§ **What to do**: Make an exact copy of the records, with the pictures left out.

§ **Data in this exercise**:
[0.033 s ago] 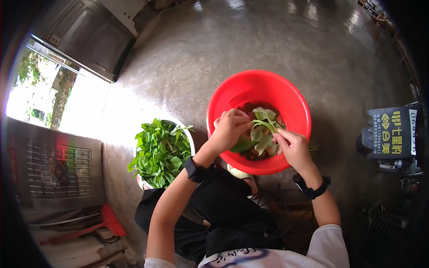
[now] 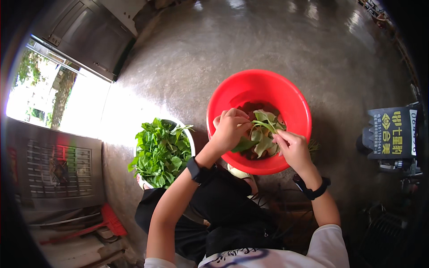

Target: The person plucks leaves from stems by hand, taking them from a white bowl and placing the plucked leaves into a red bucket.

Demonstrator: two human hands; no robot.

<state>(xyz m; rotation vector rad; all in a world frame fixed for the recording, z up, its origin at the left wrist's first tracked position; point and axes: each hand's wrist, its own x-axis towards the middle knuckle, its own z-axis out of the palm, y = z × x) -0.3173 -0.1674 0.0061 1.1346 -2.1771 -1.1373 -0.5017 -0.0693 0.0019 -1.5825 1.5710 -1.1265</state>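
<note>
Over a large red plastic basin [image 2: 258, 167] my two hands pinch a leafy green vegetable stem [image 2: 265, 124] between them. My left hand [image 2: 232, 128] closes on the stem's left part; a broad green leaf [image 2: 244, 144] shows just beneath these fingers. My right hand [image 2: 292, 146] has thumb and forefinger pressed together on the right end. Pale, limp leaves [image 2: 265, 142] lie lower down in the basin, with darker matter around them that I cannot make out. Left of the basin, a white container [image 2: 192, 140] is heaped with fresh green leaves [image 2: 163, 152].
The container and basin stand on a grey concrete floor [image 2: 178, 67]. At the lower left lies a red broom [image 2: 115, 221] by a metal door [image 2: 62, 165]. A dark vehicle part with a printed mudflap [image 2: 392, 132] is at the right. My feet [image 2: 241, 173] are close to the basin.
</note>
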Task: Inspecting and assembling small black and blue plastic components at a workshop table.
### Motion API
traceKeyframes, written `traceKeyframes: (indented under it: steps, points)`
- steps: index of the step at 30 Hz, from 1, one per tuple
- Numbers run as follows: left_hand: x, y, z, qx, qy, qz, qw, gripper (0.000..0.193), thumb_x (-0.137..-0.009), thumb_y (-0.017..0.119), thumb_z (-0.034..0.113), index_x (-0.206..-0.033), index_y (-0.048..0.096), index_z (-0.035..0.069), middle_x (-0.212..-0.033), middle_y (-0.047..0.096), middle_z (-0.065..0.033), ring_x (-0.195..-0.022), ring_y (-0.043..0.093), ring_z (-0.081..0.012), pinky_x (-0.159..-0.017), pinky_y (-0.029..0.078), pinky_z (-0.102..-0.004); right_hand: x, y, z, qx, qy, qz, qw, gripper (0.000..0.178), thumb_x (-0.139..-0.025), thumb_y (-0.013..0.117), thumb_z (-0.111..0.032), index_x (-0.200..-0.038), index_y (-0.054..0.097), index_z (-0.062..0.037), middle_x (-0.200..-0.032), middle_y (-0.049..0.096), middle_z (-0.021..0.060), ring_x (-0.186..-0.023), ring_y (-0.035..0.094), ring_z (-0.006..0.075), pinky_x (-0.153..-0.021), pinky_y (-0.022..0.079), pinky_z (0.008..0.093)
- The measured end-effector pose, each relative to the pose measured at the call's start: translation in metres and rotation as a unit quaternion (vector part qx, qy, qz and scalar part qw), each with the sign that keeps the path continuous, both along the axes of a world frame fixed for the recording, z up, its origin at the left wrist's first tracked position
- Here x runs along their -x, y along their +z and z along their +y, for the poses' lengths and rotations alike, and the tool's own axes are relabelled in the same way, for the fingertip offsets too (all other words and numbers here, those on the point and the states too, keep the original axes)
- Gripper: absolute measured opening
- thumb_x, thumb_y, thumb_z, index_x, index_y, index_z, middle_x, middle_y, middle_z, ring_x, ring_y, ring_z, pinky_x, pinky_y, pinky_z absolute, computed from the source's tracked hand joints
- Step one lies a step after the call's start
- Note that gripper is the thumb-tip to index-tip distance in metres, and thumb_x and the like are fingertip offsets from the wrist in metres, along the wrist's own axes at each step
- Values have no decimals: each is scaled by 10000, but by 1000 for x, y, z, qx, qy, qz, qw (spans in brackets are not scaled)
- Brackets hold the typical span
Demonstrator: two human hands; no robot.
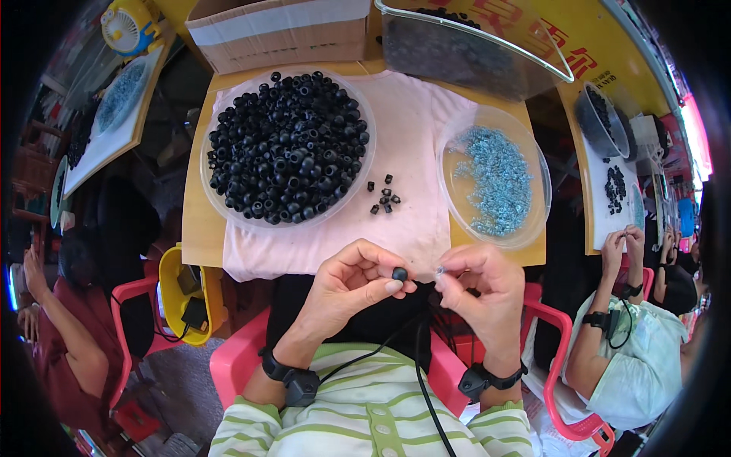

§ **Problem solution**:
[0.033 s ago] 
[now] 

Target: The person plucks leaves from stems by hand, taking them from a white bowl and placing the plucked leaves into a red bucket.

Demonstrator: two human hands; no robot.

<state>(xyz m; rotation vector rad; all in a world frame fixed for the recording, z up, its origin at the left wrist's first tracked position; point and axes: each hand's wrist, its own x-axis towards the middle knuckle, its own z-axis out of the palm, y = z × x) -0.3173 -0.1674 0.0061 1.1346 -2.1771 -1.1373 -0.5017 -0.0693 0.0019 -1.5825 1.5710 -1.1265</state>
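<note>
Over a large red plastic basin [image 2: 258, 167] my two hands pinch a leafy green vegetable stem [image 2: 265, 124] between them. My left hand [image 2: 232, 128] closes on the stem's left part; a broad green leaf [image 2: 244, 144] shows just beneath these fingers. My right hand [image 2: 292, 146] has thumb and forefinger pressed together on the right end. Pale, limp leaves [image 2: 265, 142] lie lower down in the basin, with darker matter around them that I cannot make out. Left of the basin, a white container [image 2: 192, 140] is heaped with fresh green leaves [image 2: 163, 152].
The container and basin stand on a grey concrete floor [image 2: 178, 67]. At the lower left lies a red broom [image 2: 115, 221] by a metal door [image 2: 62, 165]. A dark vehicle part with a printed mudflap [image 2: 392, 132] is at the right. My feet [image 2: 241, 173] are close to the basin.
</note>
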Task: Inspecting and assembling small black and blue plastic components at a workshop table.
### Motion API
traceKeyframes, written `traceKeyframes: (indented under it: steps, points)`
- steps: index of the step at 30 Hz, from 1, one per tuple
- Numbers run as follows: left_hand: x, y, z, qx, qy, qz, qw, gripper (0.000..0.193), thumb_x (-0.137..-0.009), thumb_y (-0.017..0.119), thumb_z (-0.034..0.113), index_x (-0.206..-0.033), index_y (-0.048..0.096), index_z (-0.035..0.069), middle_x (-0.212..-0.033), middle_y (-0.047..0.096), middle_z (-0.065..0.033), ring_x (-0.195..-0.022), ring_y (-0.043..0.093), ring_z (-0.081..0.012), pinky_x (-0.159..-0.017), pinky_y (-0.029..0.078), pinky_z (-0.102..-0.004); right_hand: x, y, z, qx, qy, qz, qw, gripper (0.000..0.178), thumb_x (-0.139..-0.025), thumb_y (-0.013..0.117), thumb_z (-0.111..0.032), index_x (-0.200..-0.038), index_y (-0.054..0.097), index_z (-0.062..0.037), middle_x (-0.200..-0.032), middle_y (-0.049..0.096), middle_z (-0.021..0.060), ring_x (-0.186..-0.023), ring_y (-0.035..0.094), ring_z (-0.006..0.075), pinky_x (-0.153..-0.021), pinky_y (-0.022..0.079), pinky_z (0.008..0.093)
- The measured end-effector pose, each relative to the pose measured at the call's start: translation in metres and rotation as a unit quaternion (vector part qx, qy, qz and scalar part qw), each with the sign that keeps the path continuous, both along the axes of a world frame fixed for the recording, z up, its origin at the left wrist's first tracked position
- Here x runs along their -x, y along their +z and z along their +y, for the poses' lengths and rotations alike, and the tool's own axes are relabelled in the same way, for the fingertip offsets too (all other words and numbers here, those on the point and the states too, keep the original axes)
- Gripper: absolute measured opening
- thumb_x, thumb_y, thumb_z, index_x, index_y, index_z, middle_x, middle_y, middle_z, ring_x, ring_y, ring_z, pinky_x, pinky_y, pinky_z absolute, computed from the source's tracked hand joints
- Step one lies a step after the call's start
- Note that gripper is the thumb-tip to index-tip distance in metres, and thumb_x and the like are fingertip offsets from the wrist in metres, along the wrist's own axes at each step
- Values have no decimals: each is scaled by 10000, but by 1000 for x, y, z, qx, qy, qz, qw (spans in brackets are not scaled)
- Brackets hold the typical span
Demonstrator: two human hands; no robot.

Nothing more remains in this exercise.